O optimismo dos cegos
No Prós e Contras de ontem, Carlos Moedas garantiu que o ajustamento da economia portuguesa está a ser um sucesso: o défice externo não só está a cair como ficou mesmo abaixo do esperado, e as exportações, depois de um mau mês de dezembro, voltaram a crescer a um excelente ritmo, como no ano de 2011. Tudo boas notícias, portanto. O problema é que, para além de não referir que parte do 'sucesso' da redução do défice externo se deve a uma queda da procura interna mais acentuada do que estava previsto, o que não pode ser considerado positivo, Carlos Moedas parece achar que o comportamento passado das exportações permite projectar tendências. Era bom que assim fosse. Infelizmente, não é. As exportações existem, não porque no passado houve exportações, mas porque houve encomendas. Se não houver encomendas, as exportações caem. Vejamos o que nos diz o INE sobre a evolução das encomendas:
O nosso Índice de Novas Encomendas na Indústria acentua variação homóloga negativa O índice de novas encomendas recebidas pelas empresas industriais registou uma diminuição homóloga de 8,4% em janeiro (redução de 7,7% no mês anterior).
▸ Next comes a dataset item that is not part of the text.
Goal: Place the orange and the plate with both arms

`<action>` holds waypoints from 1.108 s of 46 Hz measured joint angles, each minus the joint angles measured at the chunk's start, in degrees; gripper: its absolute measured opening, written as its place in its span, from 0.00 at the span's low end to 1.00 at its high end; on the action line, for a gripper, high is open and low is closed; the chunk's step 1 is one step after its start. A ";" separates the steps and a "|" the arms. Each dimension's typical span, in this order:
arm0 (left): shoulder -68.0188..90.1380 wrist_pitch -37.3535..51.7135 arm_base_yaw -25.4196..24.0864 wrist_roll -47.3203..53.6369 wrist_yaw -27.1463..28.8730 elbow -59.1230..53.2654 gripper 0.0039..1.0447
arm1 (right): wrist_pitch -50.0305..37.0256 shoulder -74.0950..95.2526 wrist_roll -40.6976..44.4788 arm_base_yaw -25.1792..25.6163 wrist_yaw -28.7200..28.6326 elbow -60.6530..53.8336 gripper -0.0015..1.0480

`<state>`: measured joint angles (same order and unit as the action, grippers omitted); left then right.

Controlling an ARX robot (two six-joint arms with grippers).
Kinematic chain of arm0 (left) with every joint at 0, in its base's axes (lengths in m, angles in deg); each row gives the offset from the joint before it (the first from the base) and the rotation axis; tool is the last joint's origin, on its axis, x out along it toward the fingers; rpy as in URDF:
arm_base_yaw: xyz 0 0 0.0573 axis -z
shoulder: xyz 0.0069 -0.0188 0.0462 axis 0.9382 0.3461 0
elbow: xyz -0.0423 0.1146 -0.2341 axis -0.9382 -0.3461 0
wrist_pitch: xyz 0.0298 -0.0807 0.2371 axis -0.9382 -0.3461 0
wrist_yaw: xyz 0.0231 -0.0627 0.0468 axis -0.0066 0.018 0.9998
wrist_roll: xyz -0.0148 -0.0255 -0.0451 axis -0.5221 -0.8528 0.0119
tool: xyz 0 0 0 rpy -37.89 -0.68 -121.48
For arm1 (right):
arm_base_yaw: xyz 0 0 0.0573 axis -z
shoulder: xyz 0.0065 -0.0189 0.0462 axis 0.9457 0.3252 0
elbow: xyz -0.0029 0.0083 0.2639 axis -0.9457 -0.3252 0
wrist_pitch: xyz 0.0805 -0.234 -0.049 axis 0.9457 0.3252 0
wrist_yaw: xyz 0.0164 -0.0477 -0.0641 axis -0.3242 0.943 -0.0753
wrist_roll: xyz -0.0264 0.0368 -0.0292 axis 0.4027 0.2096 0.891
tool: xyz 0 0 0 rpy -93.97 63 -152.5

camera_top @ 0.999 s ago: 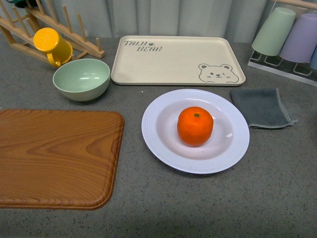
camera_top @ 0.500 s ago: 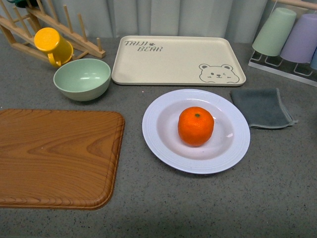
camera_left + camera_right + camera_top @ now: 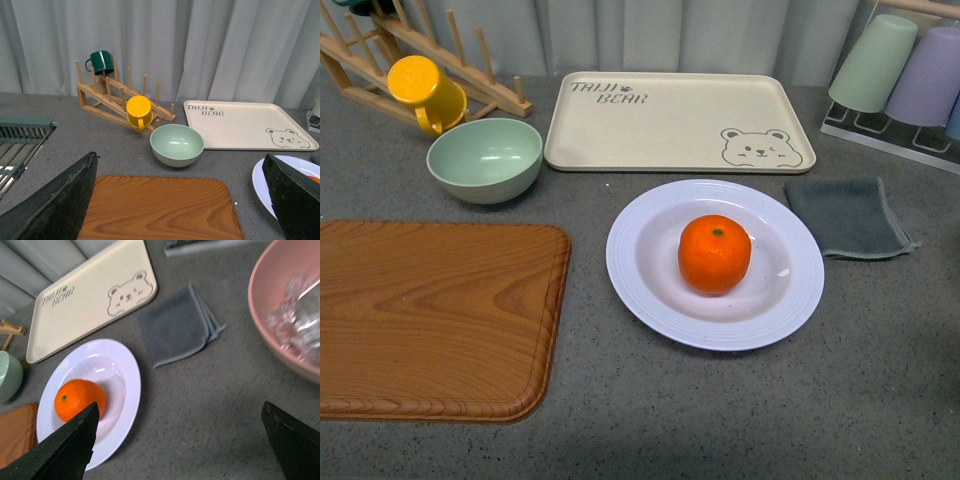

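The orange sits in the middle of the pale plate on the grey counter; neither arm shows in the front view. In the right wrist view the orange lies in the plate, and my right gripper is open and empty above bare counter beside the plate. My left gripper is open and empty above the wooden board; the plate's rim peeks in past one finger.
A wooden board lies at the left, a mint bowl and yellow mug on a rack behind it. The beige bear tray is at the back, a grey cloth and cups at the right. A pink bowl shows in the right wrist view.
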<state>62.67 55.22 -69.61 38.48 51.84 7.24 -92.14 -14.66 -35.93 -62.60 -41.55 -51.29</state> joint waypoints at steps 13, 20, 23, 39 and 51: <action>0.00 0.00 0.00 0.00 0.00 0.00 0.94 | -3.08 31.67 -6.34 -0.33 -15.65 12.74 0.91; 0.00 0.00 0.00 0.00 0.00 0.00 0.94 | -4.22 42.99 -6.08 -2.19 -18.51 19.71 0.91; 0.00 0.00 0.00 0.00 0.00 0.00 0.94 | -4.26 45.31 -6.08 -2.69 -18.45 21.46 0.91; 0.00 0.00 0.00 0.00 0.00 0.00 0.94 | -4.02 51.52 -7.96 -7.85 -18.64 29.70 0.91; 0.00 0.00 0.00 0.00 0.00 0.00 0.94 | -3.82 52.70 -9.75 -10.60 -18.10 32.22 0.91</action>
<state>62.67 55.22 -69.61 38.48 51.84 7.24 -95.97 38.04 -45.68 -73.20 -59.65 -19.08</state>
Este comportamento foi determinado pela evolução do índice relativo ao mercado externo, que passou de uma variação de - 9,5% em dezembro para -11,3% em janeiro. As novas encomendas com origem no mercado nacional diminuíram 4,4% (redução de -5,3% no mês precedente).
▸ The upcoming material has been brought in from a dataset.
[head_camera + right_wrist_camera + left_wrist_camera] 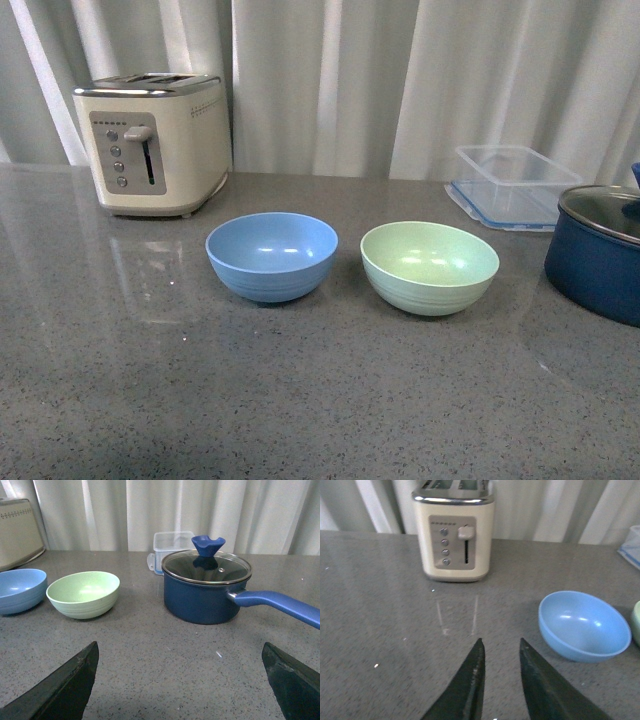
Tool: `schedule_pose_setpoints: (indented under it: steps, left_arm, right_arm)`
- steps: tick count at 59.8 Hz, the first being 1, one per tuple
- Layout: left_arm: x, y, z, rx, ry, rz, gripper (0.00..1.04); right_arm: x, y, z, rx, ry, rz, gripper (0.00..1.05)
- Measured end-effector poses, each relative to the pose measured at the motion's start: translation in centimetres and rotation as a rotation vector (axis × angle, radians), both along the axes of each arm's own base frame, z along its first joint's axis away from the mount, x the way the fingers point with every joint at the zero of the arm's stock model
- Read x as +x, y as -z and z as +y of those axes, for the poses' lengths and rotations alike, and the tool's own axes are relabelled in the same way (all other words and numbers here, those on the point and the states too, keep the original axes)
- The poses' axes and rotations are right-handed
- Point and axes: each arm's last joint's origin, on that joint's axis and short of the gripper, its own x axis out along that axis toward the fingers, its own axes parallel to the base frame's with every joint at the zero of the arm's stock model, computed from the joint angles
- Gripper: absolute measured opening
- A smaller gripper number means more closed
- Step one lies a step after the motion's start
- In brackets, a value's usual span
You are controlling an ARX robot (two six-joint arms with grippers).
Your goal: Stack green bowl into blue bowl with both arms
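Nearest, left gripper fingers stand narrowly apart, right gripper fingers wide, both empty; on the grey counter the empty ridged blue bowl sits just beside the empty mint green bowl.

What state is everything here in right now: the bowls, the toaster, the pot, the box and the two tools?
green bowl: upright, empty, not yet stacked
blue bowl: upright, empty
toaster: lever up
pot: lid on
clear box: uncovered, looks empty
left tool: slightly open, holding nothing
right tool: wide open, holding nothing
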Motion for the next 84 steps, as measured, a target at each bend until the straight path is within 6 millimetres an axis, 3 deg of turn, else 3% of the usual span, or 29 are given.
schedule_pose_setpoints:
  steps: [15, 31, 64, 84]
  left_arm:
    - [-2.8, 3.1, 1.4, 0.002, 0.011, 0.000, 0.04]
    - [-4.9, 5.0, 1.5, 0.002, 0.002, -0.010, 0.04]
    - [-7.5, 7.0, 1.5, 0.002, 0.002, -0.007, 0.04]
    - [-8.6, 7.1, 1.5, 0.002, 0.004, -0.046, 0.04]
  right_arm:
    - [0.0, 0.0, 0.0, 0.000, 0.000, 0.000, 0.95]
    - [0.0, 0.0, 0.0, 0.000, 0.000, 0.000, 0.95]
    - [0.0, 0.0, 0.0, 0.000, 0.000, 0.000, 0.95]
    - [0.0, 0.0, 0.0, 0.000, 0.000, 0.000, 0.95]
Ao contrário do que deseja diz Carlos Moedas, não há qualquer razão para estar optimista. Se queremos mesmo saber o que vai acontecer às nossas exportações, a melhor previsão que temos é a que consta do gráfico abaixo:
O Governo pode dizer o que quiser sobre reformas estruturais redentoras e sobre o sucesso do ajustamento português. No mundo real, as únicas transformações estruturais vísiveis são o agravamento da recessão, o aumento do desemprego, a queda do investimento público e privado e um sector exportador com as encomendas em retracção. Em suma: uma economia bloqueada. E as más notícias, infelizmente, não acabam aqui. O Pacto Orçamental recentemente aprovado e que este governo entusiasticamente apoia, se for mesmo para levar a sério, vai constitucionalizar a austeridade e comprometer a economia europeia com uma estratégia de desalavancagem colectiva que irá inevitavelmente resultar numa profunda recessão. Tirando tudo isto, sim, está tudo a correr muitíssimo bem.